Your answer should consist of the lines in the listing that hold "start".

----------

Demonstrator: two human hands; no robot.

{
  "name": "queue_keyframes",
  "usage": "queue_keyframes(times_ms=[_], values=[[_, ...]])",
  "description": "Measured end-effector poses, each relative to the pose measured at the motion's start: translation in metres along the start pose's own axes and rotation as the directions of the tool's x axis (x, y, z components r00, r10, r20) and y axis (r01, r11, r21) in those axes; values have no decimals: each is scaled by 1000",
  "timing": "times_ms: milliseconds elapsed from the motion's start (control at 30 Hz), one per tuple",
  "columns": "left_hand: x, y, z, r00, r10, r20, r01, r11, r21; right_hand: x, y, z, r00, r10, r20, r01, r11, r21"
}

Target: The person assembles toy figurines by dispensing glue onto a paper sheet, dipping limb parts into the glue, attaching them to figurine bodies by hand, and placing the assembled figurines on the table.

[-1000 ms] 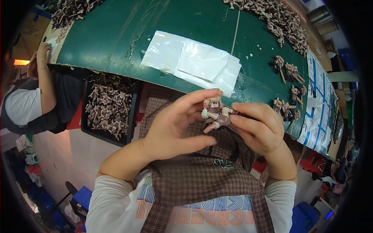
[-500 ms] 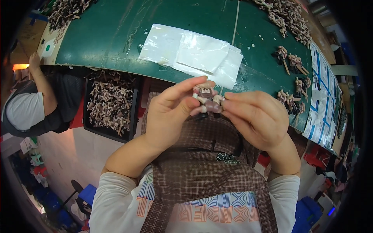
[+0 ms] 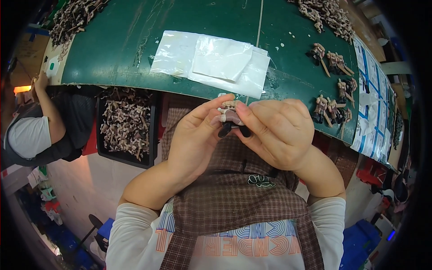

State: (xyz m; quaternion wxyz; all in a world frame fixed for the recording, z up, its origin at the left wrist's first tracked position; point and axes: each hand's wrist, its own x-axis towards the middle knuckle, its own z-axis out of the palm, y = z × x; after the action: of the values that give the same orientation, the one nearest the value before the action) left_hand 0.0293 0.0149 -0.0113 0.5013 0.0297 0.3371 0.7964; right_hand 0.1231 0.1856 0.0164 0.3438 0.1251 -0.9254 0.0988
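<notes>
Saw, well left of the white plastic sheets (image 3: 220, 60) on the green tabletop (image 3: 112, 49), a co-worker's bare arm (image 3: 53, 119) below a short white sleeve. Noted a heap of small brown-and-pale pieces (image 3: 74, 20) up and left of the sheets. Found a black tray (image 3: 155, 128) below and left of the sheets, filled with a jumble of similar pieces. Observed the left hand (image 3: 193, 137) just below the sheets, half curled, with thumb and forefinger on the left side of a small figurine (image 3: 231, 118). Located that figurine below the sheets, between both hands: pale on top, dull mauve in the middle, two black parts toward the checked apron (image 3: 234, 198). Observed the right hand (image 3: 283, 132) below and right of the sheets, nearly closed, thumb and forefinger pinching the figurine's right side. Could not make out the exact contact under the fingertips. Spotted a second heap (image 3: 326, 18) up and right of the sheets. Recorded loose clusters of finished-looking figures (image 3: 333, 62) right of the sheets, and blue-banded white papers (image 3: 371, 85) farther right.
</notes>
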Motion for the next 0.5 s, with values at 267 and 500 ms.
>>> queue_keyframes(times_ms=[267, 500], values=[[-3, -2, -16, 997, -74, -7, 75, 995, 67, -10, -4, 4, 998, 24, 58, -26, 999, 27], [-35, 49, -86, 997, 77, -13, -69, 946, 316, 22, 105, 14, 924, 248, 291, -246, 968, -43]])
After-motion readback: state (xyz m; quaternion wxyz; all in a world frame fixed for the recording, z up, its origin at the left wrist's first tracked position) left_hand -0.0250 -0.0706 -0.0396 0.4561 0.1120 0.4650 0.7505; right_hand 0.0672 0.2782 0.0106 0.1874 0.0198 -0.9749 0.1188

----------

EXPECTED OUTPUT >>
  "description": "Measured end-effector poses, each relative to the pose measured at the motion's start: translation in metres along the start pose's own axes and rotation as the directions of the tool's x axis (x, y, z components r00, r10, r20) and y axis (r01, r11, r21) in those axes; values have no decimals: each is scaled by 1000",
  "timing": "times_ms: milliseconds elapsed from the motion's start (control at 30 Hz), one per tuple",

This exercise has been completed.